(Your task):
Among the lines below, copy exactly those from the one with "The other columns" through the one with "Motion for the", counting both ends.

(Supplied material):
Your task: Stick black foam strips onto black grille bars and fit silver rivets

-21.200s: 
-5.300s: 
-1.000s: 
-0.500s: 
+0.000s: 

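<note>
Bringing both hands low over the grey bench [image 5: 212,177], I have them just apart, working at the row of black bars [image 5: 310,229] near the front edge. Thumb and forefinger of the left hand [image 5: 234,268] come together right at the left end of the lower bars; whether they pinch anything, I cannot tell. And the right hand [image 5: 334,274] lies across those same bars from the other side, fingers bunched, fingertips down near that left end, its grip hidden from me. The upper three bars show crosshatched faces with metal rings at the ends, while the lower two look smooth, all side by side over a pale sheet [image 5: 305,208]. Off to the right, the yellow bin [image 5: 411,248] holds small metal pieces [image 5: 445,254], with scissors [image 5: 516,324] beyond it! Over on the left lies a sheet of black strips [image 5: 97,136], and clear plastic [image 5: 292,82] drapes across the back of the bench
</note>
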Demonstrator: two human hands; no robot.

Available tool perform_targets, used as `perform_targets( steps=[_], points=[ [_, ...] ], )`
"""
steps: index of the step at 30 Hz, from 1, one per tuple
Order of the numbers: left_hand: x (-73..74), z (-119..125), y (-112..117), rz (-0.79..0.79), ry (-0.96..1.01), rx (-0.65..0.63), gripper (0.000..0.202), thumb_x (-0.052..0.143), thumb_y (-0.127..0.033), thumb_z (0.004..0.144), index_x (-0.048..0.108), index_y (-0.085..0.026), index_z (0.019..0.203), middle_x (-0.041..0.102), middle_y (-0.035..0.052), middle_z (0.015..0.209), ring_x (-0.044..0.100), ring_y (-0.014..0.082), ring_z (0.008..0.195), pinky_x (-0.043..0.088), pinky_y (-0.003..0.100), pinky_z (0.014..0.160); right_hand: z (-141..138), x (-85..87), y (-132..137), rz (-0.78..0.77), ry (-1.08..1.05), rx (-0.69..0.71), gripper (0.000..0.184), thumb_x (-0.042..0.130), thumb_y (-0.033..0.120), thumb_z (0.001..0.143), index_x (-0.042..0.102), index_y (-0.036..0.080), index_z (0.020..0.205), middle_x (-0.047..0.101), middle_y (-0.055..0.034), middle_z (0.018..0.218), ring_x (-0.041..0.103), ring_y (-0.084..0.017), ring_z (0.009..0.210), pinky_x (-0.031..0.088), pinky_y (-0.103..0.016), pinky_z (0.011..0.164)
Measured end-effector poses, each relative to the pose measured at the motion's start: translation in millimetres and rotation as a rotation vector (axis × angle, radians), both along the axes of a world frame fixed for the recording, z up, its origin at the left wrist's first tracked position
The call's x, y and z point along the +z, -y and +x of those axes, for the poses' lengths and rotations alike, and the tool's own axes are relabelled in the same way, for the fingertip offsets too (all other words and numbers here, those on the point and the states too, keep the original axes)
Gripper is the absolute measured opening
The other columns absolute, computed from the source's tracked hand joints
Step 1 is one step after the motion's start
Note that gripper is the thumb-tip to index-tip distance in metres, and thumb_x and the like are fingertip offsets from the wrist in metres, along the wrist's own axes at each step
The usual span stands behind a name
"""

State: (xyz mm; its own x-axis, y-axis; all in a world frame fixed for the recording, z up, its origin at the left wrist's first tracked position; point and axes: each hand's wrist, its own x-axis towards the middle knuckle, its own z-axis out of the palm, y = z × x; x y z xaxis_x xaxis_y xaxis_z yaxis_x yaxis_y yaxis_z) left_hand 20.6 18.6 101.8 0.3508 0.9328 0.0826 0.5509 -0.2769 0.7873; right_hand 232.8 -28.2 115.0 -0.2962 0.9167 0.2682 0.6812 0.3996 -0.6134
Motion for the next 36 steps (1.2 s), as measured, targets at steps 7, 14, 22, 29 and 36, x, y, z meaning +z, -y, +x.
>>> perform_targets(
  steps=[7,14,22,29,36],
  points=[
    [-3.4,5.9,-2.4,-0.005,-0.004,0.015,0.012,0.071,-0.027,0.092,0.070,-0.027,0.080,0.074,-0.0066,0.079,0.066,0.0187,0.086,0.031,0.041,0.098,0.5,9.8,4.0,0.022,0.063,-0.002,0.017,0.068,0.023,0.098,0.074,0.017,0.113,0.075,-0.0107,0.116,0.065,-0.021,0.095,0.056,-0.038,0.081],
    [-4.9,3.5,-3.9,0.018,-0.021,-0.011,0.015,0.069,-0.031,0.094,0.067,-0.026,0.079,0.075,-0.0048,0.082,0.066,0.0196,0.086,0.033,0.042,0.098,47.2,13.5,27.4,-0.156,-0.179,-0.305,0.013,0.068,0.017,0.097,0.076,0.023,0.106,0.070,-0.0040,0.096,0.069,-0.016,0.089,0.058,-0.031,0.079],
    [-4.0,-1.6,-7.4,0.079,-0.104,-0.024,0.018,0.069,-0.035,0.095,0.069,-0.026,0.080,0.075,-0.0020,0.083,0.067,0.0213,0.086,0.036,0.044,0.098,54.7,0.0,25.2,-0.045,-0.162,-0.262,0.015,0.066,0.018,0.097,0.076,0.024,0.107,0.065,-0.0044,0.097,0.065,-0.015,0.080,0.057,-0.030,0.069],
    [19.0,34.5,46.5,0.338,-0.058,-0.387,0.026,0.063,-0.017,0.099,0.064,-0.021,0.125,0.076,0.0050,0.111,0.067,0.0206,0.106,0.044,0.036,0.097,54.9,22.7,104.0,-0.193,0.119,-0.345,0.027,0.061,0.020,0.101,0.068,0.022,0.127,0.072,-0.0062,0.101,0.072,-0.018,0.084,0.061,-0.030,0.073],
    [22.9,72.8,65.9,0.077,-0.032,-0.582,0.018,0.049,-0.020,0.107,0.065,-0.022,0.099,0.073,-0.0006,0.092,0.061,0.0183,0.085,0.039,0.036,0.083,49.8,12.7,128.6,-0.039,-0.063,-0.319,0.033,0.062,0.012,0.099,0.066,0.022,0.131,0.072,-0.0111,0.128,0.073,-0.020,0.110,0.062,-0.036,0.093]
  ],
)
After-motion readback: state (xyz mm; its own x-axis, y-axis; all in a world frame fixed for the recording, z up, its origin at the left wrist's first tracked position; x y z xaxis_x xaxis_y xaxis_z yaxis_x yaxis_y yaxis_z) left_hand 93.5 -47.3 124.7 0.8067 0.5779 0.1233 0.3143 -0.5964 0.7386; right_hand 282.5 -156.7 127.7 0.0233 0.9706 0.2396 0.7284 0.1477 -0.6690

(Exercise result):
The other columns absolute, computed from the source's tracked hand joints
Step 1 is one step after the motion's start
Note that gripper is the thumb-tip to index-tip distance in metres, and thumb_x and the like are fingertip offsets from the wrist in metres, along the wrist's own axes at each step
The usual span stands behind a name
"""

State: (xyz mm; its own x-axis, y-axis; all in a world frame fixed for the recording, z up, its origin at the left wrist's first tracked position; point and axes: each hand's wrist, its own x-axis towards the middle knuckle, its own z-axis out of the palm, y = z × x; x y z xaxis_x xaxis_y xaxis_z yaxis_x yaxis_y yaxis_z) left_hand 20.6 18.6 101.8 0.3508 0.9328 0.0826 0.5509 -0.2769 0.7873; right_hand 232.8 -28.2 115.0 -0.2962 0.9167 0.2682 0.6812 0.3996 -0.6134
Motion for the next 36 steps (1.2 s), as measured, targets at steps 7, 14, 22, 29 and 36, x, y, z meaning +z, -y, +x.

This output completes the exercise.